Bab 21 - Benci

145K 15.7K 1.7K
                                    

Kalau mengurus bayi merepotkan dengan segala tangisnya maka mengurus bayi besar dengan rengekan manja seperti Aurora lebih sulit untuk diurus.

Itu pendapat Antariksa selama ia menjaga Aurora di rumah sakit. Hal yang mengherankan kenapa Mamanya jarang ada di rumah sakit, ternyata gadis itu diam-diam menyuruh Mamanya pulang ke rumah untuk istirahat. Sialan. Antariksa merasa tertipu.

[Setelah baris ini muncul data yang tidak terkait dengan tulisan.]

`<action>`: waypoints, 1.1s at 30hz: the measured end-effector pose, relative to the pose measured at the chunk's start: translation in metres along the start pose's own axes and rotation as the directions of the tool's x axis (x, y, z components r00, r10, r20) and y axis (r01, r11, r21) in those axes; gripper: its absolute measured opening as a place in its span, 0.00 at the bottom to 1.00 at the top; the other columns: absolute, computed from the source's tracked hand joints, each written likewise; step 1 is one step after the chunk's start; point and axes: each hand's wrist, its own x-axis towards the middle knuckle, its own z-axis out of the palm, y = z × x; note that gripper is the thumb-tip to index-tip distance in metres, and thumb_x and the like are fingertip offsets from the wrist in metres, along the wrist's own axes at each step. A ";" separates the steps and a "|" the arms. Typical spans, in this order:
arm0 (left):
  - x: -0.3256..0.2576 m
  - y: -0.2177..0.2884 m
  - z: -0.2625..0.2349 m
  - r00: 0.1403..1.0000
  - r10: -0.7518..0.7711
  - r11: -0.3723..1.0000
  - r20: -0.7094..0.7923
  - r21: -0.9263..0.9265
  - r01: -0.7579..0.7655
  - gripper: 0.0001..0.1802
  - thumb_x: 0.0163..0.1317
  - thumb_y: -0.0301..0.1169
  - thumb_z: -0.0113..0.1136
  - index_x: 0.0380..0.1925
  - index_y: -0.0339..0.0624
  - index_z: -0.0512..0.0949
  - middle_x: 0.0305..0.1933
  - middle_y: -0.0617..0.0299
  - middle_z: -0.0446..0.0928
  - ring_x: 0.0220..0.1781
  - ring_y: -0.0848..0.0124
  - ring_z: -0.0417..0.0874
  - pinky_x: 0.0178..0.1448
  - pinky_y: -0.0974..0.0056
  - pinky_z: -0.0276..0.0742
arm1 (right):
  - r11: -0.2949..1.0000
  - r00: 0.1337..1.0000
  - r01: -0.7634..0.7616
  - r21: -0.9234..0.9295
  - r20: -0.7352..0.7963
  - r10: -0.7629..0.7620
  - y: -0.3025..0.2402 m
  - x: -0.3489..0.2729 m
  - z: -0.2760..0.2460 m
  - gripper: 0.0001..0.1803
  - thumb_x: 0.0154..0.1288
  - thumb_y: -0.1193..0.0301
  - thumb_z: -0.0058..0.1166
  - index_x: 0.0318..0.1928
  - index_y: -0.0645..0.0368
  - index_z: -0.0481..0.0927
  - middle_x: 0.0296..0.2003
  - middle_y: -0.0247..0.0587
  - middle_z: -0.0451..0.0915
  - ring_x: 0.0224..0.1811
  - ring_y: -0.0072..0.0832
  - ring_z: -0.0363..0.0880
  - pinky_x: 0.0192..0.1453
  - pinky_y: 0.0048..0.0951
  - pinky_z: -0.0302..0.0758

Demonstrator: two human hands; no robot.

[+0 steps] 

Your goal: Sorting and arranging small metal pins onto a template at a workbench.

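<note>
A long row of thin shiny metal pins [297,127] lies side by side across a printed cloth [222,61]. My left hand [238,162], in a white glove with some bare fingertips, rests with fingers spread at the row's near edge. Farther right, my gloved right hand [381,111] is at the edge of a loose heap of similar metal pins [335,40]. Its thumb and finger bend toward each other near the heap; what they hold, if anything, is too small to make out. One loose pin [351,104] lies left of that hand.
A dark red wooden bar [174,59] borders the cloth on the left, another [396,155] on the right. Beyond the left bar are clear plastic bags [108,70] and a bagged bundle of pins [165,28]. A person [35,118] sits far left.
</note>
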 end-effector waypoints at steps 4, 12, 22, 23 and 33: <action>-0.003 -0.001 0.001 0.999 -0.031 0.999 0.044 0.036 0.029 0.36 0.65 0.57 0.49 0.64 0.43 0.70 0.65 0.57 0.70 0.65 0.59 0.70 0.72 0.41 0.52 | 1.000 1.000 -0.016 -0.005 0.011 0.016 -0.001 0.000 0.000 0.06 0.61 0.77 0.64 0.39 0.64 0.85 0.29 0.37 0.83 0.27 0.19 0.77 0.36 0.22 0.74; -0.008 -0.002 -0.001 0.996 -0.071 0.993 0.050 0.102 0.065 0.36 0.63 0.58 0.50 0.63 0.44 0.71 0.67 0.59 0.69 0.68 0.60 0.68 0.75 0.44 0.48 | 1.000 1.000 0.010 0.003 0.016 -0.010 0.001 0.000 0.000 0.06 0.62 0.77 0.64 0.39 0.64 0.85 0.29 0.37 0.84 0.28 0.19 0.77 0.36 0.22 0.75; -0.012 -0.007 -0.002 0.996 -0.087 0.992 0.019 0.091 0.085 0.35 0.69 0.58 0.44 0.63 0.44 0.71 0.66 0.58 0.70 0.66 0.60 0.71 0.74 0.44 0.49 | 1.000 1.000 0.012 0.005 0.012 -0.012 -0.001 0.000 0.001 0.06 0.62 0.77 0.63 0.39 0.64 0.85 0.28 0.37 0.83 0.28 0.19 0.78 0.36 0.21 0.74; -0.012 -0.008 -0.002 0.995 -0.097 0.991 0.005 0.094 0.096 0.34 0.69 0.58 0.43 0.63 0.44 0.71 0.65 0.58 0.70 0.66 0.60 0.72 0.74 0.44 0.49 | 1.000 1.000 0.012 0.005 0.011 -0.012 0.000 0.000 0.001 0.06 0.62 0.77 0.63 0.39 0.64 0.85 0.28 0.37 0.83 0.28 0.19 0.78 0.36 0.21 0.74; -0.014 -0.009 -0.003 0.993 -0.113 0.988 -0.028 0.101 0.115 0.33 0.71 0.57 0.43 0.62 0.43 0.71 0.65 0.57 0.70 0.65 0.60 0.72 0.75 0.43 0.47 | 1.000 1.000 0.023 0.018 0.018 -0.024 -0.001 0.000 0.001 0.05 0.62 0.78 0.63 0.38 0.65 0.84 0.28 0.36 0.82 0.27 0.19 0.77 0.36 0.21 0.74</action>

Ia diam-diam juga heran dan sering bertanya pada dirinya sendiri, kok gue mau jagain dia?  Dan Antariksa sendiri tidak tahu jawabannya.

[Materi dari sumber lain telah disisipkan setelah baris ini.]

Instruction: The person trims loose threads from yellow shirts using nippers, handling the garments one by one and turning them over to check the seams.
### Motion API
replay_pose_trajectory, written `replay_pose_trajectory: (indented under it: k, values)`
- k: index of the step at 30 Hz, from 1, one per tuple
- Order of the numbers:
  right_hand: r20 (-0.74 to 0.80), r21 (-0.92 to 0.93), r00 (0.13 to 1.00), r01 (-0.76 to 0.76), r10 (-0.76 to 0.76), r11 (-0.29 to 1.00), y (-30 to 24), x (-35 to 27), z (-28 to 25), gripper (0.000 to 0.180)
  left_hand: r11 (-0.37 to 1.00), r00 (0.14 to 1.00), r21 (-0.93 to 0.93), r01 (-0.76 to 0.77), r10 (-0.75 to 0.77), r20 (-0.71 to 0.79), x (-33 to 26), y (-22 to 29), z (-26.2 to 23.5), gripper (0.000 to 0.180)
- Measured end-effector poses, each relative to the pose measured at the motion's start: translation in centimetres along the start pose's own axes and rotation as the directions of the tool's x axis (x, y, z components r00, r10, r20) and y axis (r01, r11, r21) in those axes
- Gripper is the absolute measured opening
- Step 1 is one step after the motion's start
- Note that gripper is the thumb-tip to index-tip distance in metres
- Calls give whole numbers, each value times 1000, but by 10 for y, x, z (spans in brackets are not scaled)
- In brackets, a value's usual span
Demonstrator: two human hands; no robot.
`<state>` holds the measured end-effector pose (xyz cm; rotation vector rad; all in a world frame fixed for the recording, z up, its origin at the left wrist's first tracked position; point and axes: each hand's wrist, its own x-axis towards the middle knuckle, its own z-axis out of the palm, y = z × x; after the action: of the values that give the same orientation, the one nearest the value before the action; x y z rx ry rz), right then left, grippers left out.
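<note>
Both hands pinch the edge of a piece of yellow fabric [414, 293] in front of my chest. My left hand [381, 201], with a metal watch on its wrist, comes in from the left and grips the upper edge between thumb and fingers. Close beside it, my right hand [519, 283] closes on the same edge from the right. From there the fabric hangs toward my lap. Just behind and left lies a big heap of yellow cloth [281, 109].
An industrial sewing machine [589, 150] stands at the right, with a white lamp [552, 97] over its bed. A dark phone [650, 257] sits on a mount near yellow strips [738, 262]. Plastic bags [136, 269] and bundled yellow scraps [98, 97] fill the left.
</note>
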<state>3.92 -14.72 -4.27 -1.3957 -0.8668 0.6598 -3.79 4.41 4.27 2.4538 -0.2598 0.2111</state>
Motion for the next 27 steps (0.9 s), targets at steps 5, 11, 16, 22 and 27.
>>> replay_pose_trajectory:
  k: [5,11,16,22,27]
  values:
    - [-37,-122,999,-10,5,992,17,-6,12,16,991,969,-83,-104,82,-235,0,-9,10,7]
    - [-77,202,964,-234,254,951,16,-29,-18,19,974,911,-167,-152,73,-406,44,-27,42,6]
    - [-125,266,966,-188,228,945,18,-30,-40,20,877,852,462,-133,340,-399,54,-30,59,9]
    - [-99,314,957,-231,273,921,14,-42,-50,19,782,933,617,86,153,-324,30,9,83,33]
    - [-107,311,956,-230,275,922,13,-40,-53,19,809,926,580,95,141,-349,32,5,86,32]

Dan rutinitas kembali seperti biasa kembali kesekolah. Antariksa memejamkan matanya ketika gadis itu kembali merengek.

"Anta, ini tali sepatu Rora nyangkut,"

Laki-laki dengan tali tas ransel yang ia letak di bahu kanannya membalikkan badannya dan melipat kedua tangannya. Mereka berdua berada di parkiran, masih pagi dan gadis itu sudah ribet sendiri.

Tali sepatunya menyangkut di ranting pohon yang baru saja jatuh. Antariksa menghela napas. Lalu berjongkok dan membantunya melepaskan tali sepatu yang entah bagaimana bisa menyangkut di ranting pohon itu.

Aurora menunduk sambil memperhatikan jari-jari panjang Antariksa melepaskan tali sepatunya.

"Makanya hati-hati kalau jalan," ujarnya singkat dan segera berdiri.

"Ih Rora udah hati-hati," katanya nyolot, "rantingnya aja yang nempel-nempel di tali sepatu Rora."

"Kok bisa nyangkut sih?"

"Rora tendang rantingnya eh malah ketarik tali sepatunya."

Menghela napas berat, Antariksa tersenyum lalu kembali datar dan mendorong kepala Aurora dengan jari telunjuknya hingga kepala gadis itu terdorong ke belakang.

"Gue lempar juga lo ke garasi Tayo."

"Ih mau," gadis itu cekikan, "Lempar dong, Rora mau jumpa Lani."

Lagi, seolah pasokan oksigen menipis, Antariksa menarik napasnya dalam-dalam. Ia tersenyum seraya memegang dadanya.

"Gak boleh ngatain, gak boleh ngatain, gak boleh ngatain." Ia menatap Aurora dengan tajam, "TAPI MINTA DIKATAI!"

"YEE RORA KAGET!" Mata Aurora melebar ketika Antariksa berkata agak keras, tidak terlalu keras tapi cukup membuatnya kaget.

"Gue duluan males gue liat muka lo," Antariksa membalikkan badannya, memasukkan kedua tangannya ke dalam saku jaketnya dan berjalan dengan santai.

Aurora tersenyum jahil dan berlari kencang layaknya anak kecil. Tanpa aba-aba, ia langsung melompat ke arah Antariksa. Laki-laki itu kaget namun tetap sigap menjaga keseimbangan tubuhnya.

"Gendongnya hehehe."

"Turun!" Antariksa meliriknya dengan melotot.

Gadis itu menyengir dan memeluk leher Antariksa dengan kedua tangannya. "Gendong!"

"Kayak anak bayi! Turun gak?! Gue cubit nih tangan lo!"

Aurora menghindari tangan Antariksa yang akan mencoba mencubit tangannya. "Gendong Rora dong Anta, ni Rora pingsan lo." Gadis itu memejamkan matanya dan menyandarkan kepalanya di bahu Antariksa.

Mana ada orang pingsan bilang-bilang?!

Antariksa menghela napas. Mengalah dan akhirnya melangkah. Namun baru saja ia melangkah, Ratih datang dari arah berlawanan dengan membawa sebuah kerta yang Antariksa tebak adalah pengumuman.

Mereka terdiam sebentar. Dan Antariksa yakin gadis itu ingin mengatakan sesuatu, karena matanya seolah berkata banyak.

Gadis itu juga melirik Aurora diam-diam yang memasukkan kepalanya ke dalam topi jaket Antariksa hingga Ratih tidak bisa melihat wajahnya dengan jelas.